▶ _WHAT IS BEING ASKED_:
Somewhere below, one line contains "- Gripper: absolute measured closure" and a later line contains "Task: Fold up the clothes". Output those two lines and everything between them exactly, and nothing else.
+===+
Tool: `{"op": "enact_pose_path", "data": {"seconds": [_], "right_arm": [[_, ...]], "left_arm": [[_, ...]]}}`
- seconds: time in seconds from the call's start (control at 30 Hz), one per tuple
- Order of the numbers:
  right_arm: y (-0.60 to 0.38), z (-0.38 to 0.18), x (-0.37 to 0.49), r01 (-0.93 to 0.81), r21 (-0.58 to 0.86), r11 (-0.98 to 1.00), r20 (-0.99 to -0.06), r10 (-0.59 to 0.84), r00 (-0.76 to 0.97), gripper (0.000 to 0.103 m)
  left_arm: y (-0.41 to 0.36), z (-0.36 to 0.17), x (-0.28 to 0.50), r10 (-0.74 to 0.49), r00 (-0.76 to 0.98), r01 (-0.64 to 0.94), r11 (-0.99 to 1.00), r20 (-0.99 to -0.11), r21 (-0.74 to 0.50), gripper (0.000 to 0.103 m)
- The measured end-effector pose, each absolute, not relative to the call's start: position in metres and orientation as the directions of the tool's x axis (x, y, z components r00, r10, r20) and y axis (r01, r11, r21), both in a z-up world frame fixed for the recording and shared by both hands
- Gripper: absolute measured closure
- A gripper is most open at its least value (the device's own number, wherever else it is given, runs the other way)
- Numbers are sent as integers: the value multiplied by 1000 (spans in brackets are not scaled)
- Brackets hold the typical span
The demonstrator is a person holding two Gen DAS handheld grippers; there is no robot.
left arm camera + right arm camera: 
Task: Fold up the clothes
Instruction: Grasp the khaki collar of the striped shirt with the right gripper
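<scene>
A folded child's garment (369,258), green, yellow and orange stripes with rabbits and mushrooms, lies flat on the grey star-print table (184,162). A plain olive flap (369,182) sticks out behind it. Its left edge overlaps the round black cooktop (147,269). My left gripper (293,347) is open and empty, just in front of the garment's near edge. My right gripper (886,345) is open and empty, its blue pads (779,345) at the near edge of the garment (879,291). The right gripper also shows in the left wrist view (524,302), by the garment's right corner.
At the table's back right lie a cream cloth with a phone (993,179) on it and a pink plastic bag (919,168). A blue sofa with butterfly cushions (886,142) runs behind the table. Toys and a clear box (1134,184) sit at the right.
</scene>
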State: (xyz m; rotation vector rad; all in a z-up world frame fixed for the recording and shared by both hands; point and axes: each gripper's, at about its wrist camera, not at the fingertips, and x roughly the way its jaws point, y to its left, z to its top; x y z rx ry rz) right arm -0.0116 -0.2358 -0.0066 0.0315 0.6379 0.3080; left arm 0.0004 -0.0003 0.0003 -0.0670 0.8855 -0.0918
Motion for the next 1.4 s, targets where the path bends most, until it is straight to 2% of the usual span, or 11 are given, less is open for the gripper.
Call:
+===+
▶ _RESPONSE AREA_:
- Gripper: absolute measured closure
- A gripper is most open at its least value (the device's own number, wherever else it is given, runs the other way)
- Numbers are sent as integers: the value multiplied by 1000 (spans in brackets are not scaled)
- Brackets hold the typical span
The demonstrator is a person holding two Gen DAS handheld grippers; there is no robot.
left arm camera + right arm camera: 
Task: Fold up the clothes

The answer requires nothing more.